Problem to solve>
Could you set down the listing below exactly, leaving out its pictures?

· · · · ·

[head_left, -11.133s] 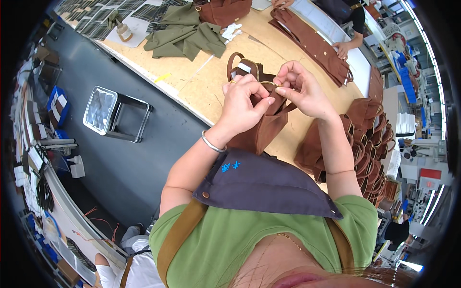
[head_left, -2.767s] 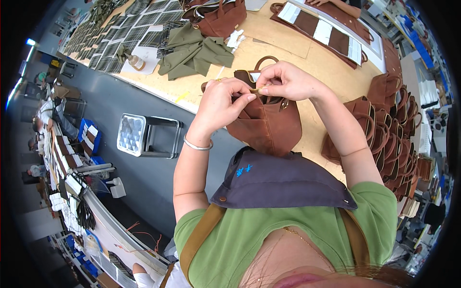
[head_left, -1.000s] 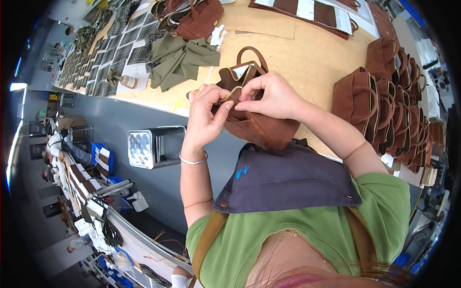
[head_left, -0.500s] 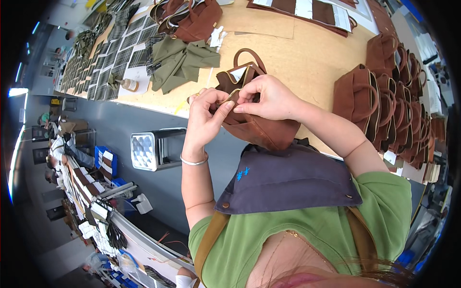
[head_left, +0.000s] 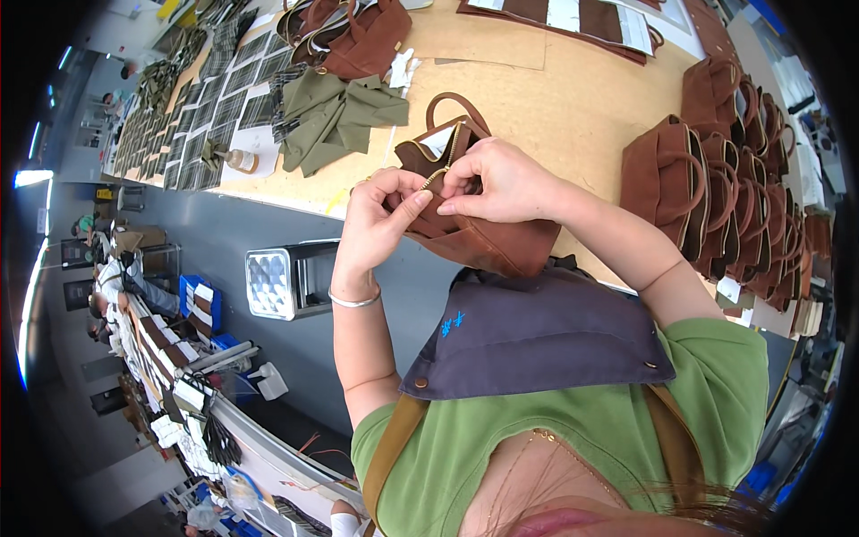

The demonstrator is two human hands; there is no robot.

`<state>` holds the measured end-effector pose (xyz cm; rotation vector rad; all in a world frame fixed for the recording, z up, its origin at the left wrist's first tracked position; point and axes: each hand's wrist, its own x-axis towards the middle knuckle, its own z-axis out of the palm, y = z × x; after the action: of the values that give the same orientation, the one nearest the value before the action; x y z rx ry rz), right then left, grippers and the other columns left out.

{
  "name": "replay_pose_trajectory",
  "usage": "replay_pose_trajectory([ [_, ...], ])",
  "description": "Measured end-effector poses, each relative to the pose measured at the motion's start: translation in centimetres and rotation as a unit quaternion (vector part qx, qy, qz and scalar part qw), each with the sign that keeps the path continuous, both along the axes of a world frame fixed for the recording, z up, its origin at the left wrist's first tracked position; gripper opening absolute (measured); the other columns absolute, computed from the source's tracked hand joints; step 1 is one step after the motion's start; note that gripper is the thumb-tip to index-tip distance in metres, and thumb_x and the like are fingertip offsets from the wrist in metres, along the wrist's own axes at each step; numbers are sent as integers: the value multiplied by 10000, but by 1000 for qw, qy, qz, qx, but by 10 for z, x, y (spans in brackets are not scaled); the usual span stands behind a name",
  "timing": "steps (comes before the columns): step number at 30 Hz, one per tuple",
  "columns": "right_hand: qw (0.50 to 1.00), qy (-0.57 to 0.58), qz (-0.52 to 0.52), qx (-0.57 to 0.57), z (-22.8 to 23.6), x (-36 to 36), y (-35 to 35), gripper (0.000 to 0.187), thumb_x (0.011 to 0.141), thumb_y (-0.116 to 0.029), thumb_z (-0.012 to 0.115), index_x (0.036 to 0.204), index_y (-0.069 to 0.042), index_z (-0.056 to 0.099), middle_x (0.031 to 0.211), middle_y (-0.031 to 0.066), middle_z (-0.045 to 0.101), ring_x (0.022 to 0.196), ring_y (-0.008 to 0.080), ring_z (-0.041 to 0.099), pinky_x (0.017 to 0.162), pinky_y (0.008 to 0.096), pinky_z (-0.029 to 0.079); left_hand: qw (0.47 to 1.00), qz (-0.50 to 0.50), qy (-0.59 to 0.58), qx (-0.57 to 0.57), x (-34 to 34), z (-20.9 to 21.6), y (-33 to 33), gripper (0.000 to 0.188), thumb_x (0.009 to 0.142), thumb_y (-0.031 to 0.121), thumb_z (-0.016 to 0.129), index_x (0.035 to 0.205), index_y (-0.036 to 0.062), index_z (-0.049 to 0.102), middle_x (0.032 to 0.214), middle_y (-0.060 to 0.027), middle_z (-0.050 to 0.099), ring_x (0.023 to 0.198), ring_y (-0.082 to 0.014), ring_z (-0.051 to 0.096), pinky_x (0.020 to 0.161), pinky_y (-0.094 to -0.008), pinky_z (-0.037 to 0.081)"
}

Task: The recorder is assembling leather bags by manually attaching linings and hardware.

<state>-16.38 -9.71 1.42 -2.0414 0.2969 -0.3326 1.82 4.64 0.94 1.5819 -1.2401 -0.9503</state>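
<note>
Brown suede handbag (head_left: 465, 224), brass zipper part open with a white slip showing inside, sits at the near edge of the wooden table (head_left: 573, 107). Left hand (head_left: 380, 219) and right hand (head_left: 501, 183) meet, both pinching its zipper. Matching bags (head_left: 716, 197) stand in a row on the right.

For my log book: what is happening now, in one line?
left hand: pinching zipper | right hand: gripping brown bag | bag: at table edge

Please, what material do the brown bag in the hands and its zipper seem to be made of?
The brown bag looks like suede or brushed fabric: its surface is matte and soft, without shine, though I cannot tell which. Its zipper seems metal, brass-coloured, since the teeth glint gold. Both the left hand and the right hand pinch it.
</note>
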Motion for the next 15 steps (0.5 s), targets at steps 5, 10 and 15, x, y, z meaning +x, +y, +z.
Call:
replay_pose_trajectory([
  [5, 999, 25, -6, -31, 2, 0, 1, 214, 788, -234, 789, 779, -31, 721, 692, 88, 682, 667, 209, 665, 690, 336, 530, 997, 6, -79, -17, -7, 0, -2, 85, 950, 80, 643, 929, 0, 626, 759, 44, 595, 666, -19, 502, 588, -186, 413],
  [10, 991, 17, 8, -129, 0, -1, 2, 202, 811, -264, 763, 772, -84, 680, 662, 39, 642, 665, 227, 612, 781, 358, 470, 990, 65, -124, -24, -21, -2, -6, 128, 873, 125, 711, 874, 8, 660, 710, -33, 570, 662, -110, 487, 644, -280, 400],
  [15, 976, 35, 99, -191, 20, -11, -24, 172, 847, -278, 700, 881, -111, 672, 791, 38, 641, 776, 239, 614, 795, 369, 461, 999, 25, -15, -13, -13, 2, -3, 132, 888, 110, 694, 947, -7, 680, 723, -58, 560, 677, -143, 494, 678, -290, 416],
])
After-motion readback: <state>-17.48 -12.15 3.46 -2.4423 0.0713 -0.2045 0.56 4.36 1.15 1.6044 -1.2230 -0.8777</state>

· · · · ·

Problem solution>
[head_left, -11.133s] 
[head_left, -2.767s] 
[head_left, -1.000s] 
[head_left, -0.500s] 
[head_left, +0.000s] 

The demonstrator is two human hands; there is no robot.

`<state>` holds the measured end-effector pose (xyz cm; rotation vector rad; all in a world frame fixed for the recording, z up, its origin at the left wrist's first tracked position; point and axes: each hand's wrist, its own x-axis towards the middle knuckle, its own z-axis out of the palm, y = z × x; after the action: of the values that give the same orientation, the one nearest the value before the action; x y z rx ry rz), right then left, grippers and the other columns left out.

{
  "name": "replay_pose_trajectory",
  "usage": "replay_pose_trajectory([ [_, ...], ])",
  "description": "Measured end-effector poses, each relative to the pose measured at the motion's start: translation in centimetres and rotation as a unit quaternion (vector part qx, qy, qz and scalar part qw), each with the sign that keeps the path continuous, both along the axes of a world frame fixed for the recording, z up, its origin at the left wrist's first tracked position; gripper opening absolute (measured); the other columns absolute, computed from the source's tracked hand joints; step 1 is one step after the motion's start; note that gripper is the thumb-tip to index-tip distance in metres, and thumb_x and the like are fingertip offsets from the wrist in metres, along the wrist's own axes at each step; numbers are sent as integers: the value multiplied by 10000, but by 1000 for qw, qy, qz, qx, but by 10 for z, x, y (spans in brackets are not scaled); the usual span stands behind a name",
  "timing": "steps (comes before the columns): step number at 30 Hz, one per tuple",
  "columns": "right_hand: qw (0.50 to 1.00), qy (-0.57 to 0.58), qz (-0.52 to 0.52), qx (-0.57 to 0.57), z (-22.8 to 23.6), x (-36 to 36), y (-35 to 35), gripper (0.000 to 0.187), thumb_x (0.011 to 0.141), thumb_y (-0.116 to 0.029), thumb_z (-0.012 to 0.115), index_x (0.036 to 0.204), index_y (-0.069 to 0.042), index_z (-0.056 to 0.099), middle_x (0.031 to 0.211), middle_y (-0.031 to 0.066), middle_z (-0.045 to 0.101), ring_x (0.022 to 0.196), ring_y (-0.008 to 0.080), ring_z (-0.041 to 0.099), pinky_x (0.017 to 0.162), pinky_y (0.008 to 0.096), pinky_z (-0.029 to 0.079); left_hand: qw (0.47 to 1.00), qz (-0.50 to 0.50), qy (-0.59 to 0.58), qx (-0.57 to 0.57), x (-34 to 34), z (-20.9 to 21.6), y (-33 to 33), gripper (0.000 to 0.188), thumb_x (0.009 to 0.142), thumb_y (-0.031 to 0.121), thumb_z (-0.016 to 0.129), index_x (0.035 to 0.205), index_y (-0.036 to 0.062), index_z (-0.049 to 0.102), middle_x (0.032 to 0.214), middle_y (-0.060 to 0.027), middle_z (-0.050 to 0.099), ring_x (0.023 to 0.198), ring_y (-0.082 to 0.014), ring_z (-0.051 to 0.096), pinky_x (0.020 to 0.161), pinky_y (-0.094 to -0.008), pinky_z (-0.037 to 0.081)"
}

Task: The recorder is assembling leather bags by manually attaching linings and hardware.

<state>-16.38 -9.71 1.42 -2.0414 0.2969 -0.3326 1.82 4.64 0.94 1.5819 -1.2401 -0.9503</state>
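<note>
Brown suede handbag (head_left: 465, 224), brass zipper part open with a white slip showing inside, sits at the near edge of the wooden table (head_left: 573, 107). Left hand (head_left: 380, 219) and right hand (head_left: 501, 183) meet, both pinching its zipper. Matching bags (head_left: 716, 197) stand in a row on the right.

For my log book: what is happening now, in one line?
left hand: pinching zipper | right hand: gripping brown bag | bag: at table edge

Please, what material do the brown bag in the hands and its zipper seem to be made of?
The brown bag looks like suede or brushed fabric: its surface is matte and soft, without shine, though I cannot tell which. Its zipper seems metal, brass-coloured, since the teeth glint gold. Both the left hand and the right hand pinch it.
</note>
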Motion for the next 15 steps (0.5 s), targets at steps 5, 10 and 15, x, y, z meaning +x, +y, +z.
Call:
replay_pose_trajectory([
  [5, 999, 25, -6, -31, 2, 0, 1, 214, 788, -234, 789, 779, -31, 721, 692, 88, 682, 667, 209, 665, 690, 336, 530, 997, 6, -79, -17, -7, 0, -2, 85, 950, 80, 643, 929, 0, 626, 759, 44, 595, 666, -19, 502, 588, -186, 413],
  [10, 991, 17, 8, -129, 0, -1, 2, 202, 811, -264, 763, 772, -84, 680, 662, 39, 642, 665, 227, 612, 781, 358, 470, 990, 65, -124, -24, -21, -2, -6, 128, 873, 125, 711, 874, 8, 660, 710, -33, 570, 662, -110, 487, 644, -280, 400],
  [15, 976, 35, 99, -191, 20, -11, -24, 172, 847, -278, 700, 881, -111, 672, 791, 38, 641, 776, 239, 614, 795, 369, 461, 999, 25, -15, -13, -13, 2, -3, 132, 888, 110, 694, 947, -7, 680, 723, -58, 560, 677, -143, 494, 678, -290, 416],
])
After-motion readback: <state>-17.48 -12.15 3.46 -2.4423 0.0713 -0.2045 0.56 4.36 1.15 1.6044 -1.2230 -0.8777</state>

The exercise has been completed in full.